AegisAgent — Slack Integration Guide

Issue: #1405 Related: github-integration.md, mcp-defense-architecture.md (the other source-specific integration guides).

AegisAgent has two independent, separately-configured Slack integration points. They are not wired to each other today, and understanding that boundary up front will save you a debugging session:

  1. Outbound SOC notifications (notify.rs) — posts a plain, informational Slack-compatible message for every deny/require_approval decision and every HIGH-severity alert/incident. Gated by AEGIS_WEBHOOK_URL. No buttons, no interactivity — just visibility.
  2. Inbound interactive approval callback (POST /v1/callbacks/slack, #1276) — verifies an HMAC-signed Slack Block Kit button click and approves/rejects the corresponding AegisAgent approval. Gated by AEGIS_SLACK_SIGNING_SECRET.

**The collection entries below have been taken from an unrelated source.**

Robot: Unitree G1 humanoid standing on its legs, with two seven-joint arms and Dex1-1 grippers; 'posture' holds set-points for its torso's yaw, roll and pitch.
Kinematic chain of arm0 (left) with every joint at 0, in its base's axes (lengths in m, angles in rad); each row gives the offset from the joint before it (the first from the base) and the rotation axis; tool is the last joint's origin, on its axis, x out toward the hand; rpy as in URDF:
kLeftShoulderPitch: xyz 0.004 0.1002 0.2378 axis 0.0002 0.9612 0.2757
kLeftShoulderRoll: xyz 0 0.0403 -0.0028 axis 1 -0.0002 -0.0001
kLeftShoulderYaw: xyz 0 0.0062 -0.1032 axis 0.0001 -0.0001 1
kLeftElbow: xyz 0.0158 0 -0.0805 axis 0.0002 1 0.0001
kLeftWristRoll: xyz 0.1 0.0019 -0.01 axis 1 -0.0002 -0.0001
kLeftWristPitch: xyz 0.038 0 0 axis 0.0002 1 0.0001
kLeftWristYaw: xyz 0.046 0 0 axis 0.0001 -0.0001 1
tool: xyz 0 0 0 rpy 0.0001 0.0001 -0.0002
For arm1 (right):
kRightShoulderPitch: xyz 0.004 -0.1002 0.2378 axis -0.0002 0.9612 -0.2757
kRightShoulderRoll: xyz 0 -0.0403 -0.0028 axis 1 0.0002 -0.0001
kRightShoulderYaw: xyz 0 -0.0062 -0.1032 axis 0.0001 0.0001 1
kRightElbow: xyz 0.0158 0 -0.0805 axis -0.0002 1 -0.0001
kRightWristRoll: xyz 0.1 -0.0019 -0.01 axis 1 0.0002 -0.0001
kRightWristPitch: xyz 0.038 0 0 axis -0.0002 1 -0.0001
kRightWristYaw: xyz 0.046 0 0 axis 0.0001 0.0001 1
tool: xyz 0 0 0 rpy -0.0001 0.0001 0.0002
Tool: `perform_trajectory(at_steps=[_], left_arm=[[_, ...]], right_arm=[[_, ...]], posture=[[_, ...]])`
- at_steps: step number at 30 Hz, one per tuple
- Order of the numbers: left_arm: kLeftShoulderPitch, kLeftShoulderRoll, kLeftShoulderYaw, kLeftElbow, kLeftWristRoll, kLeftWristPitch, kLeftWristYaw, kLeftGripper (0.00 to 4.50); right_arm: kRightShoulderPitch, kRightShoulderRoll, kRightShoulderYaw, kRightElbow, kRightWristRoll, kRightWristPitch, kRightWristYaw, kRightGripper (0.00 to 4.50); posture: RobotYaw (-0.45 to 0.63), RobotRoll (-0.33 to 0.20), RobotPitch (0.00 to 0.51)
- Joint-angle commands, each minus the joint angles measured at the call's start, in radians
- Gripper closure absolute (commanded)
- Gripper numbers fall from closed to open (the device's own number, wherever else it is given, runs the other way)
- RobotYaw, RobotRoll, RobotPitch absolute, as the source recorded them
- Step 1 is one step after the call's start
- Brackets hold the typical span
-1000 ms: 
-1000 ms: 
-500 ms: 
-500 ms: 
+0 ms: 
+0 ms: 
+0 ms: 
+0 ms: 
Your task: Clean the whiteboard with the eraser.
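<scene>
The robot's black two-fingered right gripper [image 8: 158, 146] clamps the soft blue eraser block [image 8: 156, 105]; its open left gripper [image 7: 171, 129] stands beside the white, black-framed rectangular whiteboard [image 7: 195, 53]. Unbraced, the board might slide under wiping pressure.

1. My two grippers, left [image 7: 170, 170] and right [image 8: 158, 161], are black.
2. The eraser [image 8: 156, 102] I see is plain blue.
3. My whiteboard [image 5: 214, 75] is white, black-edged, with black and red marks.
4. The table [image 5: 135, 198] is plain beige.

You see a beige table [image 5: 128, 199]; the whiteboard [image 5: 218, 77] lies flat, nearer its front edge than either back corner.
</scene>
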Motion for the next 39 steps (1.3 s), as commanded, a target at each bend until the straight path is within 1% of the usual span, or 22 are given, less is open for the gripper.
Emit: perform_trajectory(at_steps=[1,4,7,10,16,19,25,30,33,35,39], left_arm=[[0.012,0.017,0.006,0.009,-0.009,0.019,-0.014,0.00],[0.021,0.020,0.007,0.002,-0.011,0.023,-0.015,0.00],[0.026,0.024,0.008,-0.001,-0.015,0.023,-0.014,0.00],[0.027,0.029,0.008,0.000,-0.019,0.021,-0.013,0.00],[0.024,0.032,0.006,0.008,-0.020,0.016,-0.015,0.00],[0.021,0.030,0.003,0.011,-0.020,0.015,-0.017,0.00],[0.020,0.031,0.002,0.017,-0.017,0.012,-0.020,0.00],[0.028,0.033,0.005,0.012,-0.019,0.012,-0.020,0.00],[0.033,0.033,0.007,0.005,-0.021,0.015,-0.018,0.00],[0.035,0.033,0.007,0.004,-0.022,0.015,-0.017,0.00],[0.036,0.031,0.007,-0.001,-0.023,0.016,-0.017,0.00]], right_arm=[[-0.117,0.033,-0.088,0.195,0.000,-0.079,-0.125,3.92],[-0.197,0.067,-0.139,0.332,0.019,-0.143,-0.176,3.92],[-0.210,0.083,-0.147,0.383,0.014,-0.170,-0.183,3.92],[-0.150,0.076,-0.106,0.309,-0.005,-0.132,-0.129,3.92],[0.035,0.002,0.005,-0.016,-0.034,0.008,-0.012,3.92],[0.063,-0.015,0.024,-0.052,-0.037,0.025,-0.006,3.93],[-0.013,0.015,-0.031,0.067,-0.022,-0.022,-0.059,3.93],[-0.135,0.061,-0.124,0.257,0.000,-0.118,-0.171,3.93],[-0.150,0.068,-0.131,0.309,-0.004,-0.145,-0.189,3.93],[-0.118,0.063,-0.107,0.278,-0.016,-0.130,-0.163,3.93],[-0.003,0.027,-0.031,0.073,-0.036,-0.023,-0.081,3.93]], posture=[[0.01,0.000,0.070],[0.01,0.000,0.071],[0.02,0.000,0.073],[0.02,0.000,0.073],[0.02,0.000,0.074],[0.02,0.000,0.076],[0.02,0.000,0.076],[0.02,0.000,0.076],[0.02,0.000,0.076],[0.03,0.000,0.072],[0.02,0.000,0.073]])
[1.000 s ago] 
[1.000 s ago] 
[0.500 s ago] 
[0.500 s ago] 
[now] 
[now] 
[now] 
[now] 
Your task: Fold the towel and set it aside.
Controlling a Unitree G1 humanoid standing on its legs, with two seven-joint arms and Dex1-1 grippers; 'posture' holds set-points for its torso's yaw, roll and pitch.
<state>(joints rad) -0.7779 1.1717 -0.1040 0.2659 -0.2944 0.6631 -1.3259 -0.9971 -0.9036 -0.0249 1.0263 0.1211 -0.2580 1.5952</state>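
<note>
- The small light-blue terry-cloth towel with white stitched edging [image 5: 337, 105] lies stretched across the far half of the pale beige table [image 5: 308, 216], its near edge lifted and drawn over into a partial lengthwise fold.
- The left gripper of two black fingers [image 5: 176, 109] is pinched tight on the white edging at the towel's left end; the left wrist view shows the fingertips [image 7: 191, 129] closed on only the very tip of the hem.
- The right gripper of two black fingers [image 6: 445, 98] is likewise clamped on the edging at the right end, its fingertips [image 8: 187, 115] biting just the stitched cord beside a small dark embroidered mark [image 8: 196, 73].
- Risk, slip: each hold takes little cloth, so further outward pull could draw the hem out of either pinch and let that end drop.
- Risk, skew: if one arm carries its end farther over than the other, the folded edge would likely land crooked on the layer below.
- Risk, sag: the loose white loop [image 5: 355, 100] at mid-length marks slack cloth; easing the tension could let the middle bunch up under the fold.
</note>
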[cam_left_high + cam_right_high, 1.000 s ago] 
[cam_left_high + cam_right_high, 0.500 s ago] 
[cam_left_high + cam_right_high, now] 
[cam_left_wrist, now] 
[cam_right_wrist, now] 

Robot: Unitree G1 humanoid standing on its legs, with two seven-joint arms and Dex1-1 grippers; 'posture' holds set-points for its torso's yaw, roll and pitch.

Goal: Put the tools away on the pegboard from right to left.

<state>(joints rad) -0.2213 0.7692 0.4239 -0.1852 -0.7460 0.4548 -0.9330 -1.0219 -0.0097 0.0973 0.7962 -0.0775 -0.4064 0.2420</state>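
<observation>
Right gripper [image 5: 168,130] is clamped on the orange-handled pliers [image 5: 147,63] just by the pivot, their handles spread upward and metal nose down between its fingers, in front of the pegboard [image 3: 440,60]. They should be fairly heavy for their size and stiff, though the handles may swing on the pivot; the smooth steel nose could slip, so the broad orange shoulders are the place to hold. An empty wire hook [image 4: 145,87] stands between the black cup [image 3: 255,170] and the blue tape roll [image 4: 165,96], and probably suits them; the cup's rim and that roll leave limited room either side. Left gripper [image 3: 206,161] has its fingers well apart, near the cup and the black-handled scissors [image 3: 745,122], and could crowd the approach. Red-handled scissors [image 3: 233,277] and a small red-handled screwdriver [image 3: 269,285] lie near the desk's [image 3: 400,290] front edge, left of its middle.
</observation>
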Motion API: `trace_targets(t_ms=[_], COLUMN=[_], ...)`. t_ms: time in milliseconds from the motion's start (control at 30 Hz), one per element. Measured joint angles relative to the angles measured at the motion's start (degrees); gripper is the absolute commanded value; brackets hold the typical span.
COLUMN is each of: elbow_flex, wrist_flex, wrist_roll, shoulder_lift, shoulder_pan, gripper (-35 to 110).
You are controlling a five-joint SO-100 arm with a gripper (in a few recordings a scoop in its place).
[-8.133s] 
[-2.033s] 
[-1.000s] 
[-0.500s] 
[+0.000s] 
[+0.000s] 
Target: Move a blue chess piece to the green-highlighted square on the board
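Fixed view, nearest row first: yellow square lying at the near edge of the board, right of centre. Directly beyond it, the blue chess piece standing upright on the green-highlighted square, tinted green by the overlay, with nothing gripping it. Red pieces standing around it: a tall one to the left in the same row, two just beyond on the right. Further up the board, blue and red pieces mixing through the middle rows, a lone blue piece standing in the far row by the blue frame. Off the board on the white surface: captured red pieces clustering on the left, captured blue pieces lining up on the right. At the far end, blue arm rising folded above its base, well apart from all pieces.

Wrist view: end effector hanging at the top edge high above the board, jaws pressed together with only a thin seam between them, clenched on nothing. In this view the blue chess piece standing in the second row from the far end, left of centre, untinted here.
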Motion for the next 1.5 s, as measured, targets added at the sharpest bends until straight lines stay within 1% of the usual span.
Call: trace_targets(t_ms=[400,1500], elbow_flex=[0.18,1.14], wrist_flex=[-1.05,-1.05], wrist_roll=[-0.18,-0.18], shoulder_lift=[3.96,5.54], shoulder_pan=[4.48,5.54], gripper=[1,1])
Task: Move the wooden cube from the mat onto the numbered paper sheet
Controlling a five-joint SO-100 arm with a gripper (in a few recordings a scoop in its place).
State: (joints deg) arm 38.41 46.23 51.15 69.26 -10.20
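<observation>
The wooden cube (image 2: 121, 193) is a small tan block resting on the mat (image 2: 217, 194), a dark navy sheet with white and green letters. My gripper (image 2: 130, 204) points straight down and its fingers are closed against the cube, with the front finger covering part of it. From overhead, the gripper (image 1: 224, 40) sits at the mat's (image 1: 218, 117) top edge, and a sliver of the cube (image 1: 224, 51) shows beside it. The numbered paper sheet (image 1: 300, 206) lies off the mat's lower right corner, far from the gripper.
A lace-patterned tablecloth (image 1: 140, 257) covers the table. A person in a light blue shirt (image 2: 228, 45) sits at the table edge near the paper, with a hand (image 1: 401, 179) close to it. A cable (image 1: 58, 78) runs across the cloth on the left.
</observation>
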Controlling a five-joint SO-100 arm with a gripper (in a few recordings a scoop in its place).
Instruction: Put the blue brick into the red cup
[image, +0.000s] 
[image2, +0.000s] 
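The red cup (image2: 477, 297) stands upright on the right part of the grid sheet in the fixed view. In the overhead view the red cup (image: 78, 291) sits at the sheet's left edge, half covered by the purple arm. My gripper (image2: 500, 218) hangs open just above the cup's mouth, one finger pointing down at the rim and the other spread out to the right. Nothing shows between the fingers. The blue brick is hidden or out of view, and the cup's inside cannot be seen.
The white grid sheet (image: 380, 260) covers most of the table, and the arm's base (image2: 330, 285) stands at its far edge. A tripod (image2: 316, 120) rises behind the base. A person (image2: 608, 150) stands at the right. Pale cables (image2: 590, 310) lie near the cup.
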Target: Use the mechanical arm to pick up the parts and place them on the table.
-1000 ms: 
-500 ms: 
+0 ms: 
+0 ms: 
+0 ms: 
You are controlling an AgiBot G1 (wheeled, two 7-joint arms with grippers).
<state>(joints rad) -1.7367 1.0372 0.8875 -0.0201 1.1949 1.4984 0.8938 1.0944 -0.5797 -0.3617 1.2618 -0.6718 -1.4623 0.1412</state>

Nothing in AegisAgent today constructs the Block Kit buttons that #1276 expects to receive a click from. The outbound notification (§1) is flat text/attachments with no action_id/value fields. To get an actual "approve from a Slack button" workflow, you build a small relay (a Slack app of your own, or a few lines in your existing Slack bot) that posts the button message and points its Interactivity Request URL at /v1/callbacks/slack. §4 below gives you the exact message shape that relay needs to produce.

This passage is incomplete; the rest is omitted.